The tickets are almost all gone. As this report notes, the Saturday afternoon game is already sold out. There are still some tickets left for the Friday night game. In all, 106,000 tickets have been sold for the two games. The prices range from $24 to $99.50. Not bad for games that don’t count in a ballpark that is well past its sell-date.
As was the case last year when the Montreal exhibition games were hot tickets, there will be some this year who point to these games and their ticket sales as evidence that Montreal deserves either an expansion team or a relocated major league club. That may very well be the case — it’s a major city with great demographics and its loss of its old club had more to do with the team’s owners than the enthusiasm of the fan base — but we should be careful not to use these exhibition games as a conversation-ender on the matter.
These are, by definition, special occasion games. Selling out two of them, especially given the popularity and quality of the teams involved and their relative proximity to Montreal, while impressive, is not exactly shocking. Selling out 79 more games when the home team stinks, as an expansion team would for a while, and the road teams consist of a lot of Rockies/Braves/Marlins filler, would be another thing. This is a wonderful event they have undertaken in Montreal, but it’s not a predictive one.
Moreover, while this should do nothing to temper the enjoyment of the games for those who go to them or watch them, let’s remember that Major League Baseball is putting on these games for more than just the mere enjoyment of the fans. Rather, they’re using them to bolster its case for the viability of Montreal as a major league city once again. It may, indeed, be viable, but don’t for one moment think that MLB isn’t going to use the success of these games to subtly pressure, say, Oakland or Tampa to step up a bit more when it comes to building new stadiums. And let us not think for one moment that it hasn’t exerted a lot more muscle to both sell tickets for these games and to promote them than it would for, say, a mid-June game between the Expos v.2 and the Diamondbacks. There is a lot of organic love for baseball in Montreal, but it’s getting a nice push from a league with a lot of different motives and agendas.

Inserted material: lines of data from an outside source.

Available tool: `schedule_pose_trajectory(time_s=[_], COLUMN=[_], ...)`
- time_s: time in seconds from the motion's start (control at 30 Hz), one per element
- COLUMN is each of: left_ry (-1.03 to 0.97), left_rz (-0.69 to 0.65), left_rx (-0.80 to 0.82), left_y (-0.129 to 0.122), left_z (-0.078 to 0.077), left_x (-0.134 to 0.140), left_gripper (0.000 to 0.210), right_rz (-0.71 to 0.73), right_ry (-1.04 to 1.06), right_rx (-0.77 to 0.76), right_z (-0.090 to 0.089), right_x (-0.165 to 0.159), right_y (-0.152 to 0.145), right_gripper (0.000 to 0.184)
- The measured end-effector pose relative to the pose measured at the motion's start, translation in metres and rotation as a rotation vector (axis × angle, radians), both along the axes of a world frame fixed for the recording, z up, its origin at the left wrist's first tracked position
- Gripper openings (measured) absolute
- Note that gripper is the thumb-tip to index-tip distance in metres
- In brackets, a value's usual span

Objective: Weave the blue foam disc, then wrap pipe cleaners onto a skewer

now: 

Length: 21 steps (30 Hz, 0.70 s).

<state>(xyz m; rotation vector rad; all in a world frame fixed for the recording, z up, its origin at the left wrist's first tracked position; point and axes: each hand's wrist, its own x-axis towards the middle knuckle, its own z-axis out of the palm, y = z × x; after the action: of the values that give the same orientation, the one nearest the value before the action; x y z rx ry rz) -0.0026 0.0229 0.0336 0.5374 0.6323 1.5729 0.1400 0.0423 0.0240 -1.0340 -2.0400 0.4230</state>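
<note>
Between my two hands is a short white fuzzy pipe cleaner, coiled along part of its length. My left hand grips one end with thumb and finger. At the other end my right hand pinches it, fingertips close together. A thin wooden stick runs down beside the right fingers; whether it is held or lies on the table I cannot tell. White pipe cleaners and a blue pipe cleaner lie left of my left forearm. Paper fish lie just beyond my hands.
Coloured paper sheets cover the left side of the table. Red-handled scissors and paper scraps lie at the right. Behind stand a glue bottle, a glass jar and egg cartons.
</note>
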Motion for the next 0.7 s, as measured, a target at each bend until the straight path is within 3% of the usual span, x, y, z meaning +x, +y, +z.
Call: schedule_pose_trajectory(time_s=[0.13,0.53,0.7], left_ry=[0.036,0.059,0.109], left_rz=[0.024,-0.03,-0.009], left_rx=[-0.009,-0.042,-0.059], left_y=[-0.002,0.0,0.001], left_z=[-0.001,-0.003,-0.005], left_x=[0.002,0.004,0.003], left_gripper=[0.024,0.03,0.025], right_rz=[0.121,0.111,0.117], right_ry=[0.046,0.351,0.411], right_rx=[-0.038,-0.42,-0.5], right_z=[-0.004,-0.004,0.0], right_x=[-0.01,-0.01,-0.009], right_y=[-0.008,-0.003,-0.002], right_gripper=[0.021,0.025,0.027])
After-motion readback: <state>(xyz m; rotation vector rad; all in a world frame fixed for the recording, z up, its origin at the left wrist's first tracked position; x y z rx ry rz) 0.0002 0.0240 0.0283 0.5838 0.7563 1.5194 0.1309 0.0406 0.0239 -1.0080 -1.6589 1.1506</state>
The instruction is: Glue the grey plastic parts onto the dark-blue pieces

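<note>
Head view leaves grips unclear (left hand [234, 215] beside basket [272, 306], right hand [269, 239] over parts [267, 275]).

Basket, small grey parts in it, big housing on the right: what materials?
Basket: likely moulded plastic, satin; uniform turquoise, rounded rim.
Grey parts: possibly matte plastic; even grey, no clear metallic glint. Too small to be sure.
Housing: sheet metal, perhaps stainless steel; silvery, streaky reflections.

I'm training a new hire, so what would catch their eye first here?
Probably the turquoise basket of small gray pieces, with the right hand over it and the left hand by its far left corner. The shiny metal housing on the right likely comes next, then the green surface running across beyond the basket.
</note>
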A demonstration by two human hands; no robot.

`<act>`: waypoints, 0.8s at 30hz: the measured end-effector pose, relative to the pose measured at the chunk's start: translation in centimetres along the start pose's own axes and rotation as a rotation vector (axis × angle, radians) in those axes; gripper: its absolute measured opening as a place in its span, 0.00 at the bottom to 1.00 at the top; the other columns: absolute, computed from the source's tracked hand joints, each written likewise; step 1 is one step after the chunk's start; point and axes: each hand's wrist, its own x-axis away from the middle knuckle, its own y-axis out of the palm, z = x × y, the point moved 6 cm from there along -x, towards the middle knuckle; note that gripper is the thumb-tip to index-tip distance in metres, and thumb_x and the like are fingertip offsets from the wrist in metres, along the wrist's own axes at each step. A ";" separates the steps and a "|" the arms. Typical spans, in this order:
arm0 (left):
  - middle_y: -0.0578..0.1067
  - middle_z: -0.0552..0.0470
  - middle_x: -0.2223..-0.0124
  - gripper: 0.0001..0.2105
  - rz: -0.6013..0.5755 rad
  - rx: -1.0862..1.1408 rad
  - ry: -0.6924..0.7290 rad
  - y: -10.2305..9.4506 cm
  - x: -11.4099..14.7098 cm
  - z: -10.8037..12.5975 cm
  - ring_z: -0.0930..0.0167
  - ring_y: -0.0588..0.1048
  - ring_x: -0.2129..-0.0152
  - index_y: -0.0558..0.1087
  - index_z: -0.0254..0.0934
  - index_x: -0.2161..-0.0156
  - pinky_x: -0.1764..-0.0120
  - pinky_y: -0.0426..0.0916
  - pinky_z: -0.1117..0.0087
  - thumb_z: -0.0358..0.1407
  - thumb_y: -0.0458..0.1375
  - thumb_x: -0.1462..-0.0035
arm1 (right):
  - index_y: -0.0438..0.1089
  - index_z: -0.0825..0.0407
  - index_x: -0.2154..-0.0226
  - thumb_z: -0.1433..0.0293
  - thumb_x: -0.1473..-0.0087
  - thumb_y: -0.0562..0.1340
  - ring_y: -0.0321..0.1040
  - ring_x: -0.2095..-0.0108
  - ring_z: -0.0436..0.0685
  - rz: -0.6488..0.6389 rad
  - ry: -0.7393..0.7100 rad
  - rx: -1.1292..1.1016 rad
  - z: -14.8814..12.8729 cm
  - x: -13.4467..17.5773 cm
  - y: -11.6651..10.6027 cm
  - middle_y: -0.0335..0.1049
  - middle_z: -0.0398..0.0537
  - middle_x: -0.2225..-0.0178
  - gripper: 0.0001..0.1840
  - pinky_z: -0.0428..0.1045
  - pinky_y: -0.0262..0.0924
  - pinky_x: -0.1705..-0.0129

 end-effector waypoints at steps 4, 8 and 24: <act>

If baseball comes back to Montreal on a permanent basis — and I believe it should one day — it will be because a lot more happened than a two-game love fest each April. Between those exhibition games and Opening Day for the New Expos will be a lot of political crap, a strong push to get the taxpayers of Montreal to give a billion-dollar gift to a billionaire owner and the possible displacement of some businesses or homes. It may also require a 1994-2004-Expos-style degradation of another city’s team and, ultimately, a lot of fans in another city having their team taken away from them just as the Expos were taken away from Montreal.
In short: for all of the fun those games will be on April 1 and 2, permanent baseball in Montreal will require all of the usual less-than-uplifting business that accompanies the building of ballparks and institution of a new club. Let us enjoy these games, but let us not forget that they are just part of a much larger set of interests.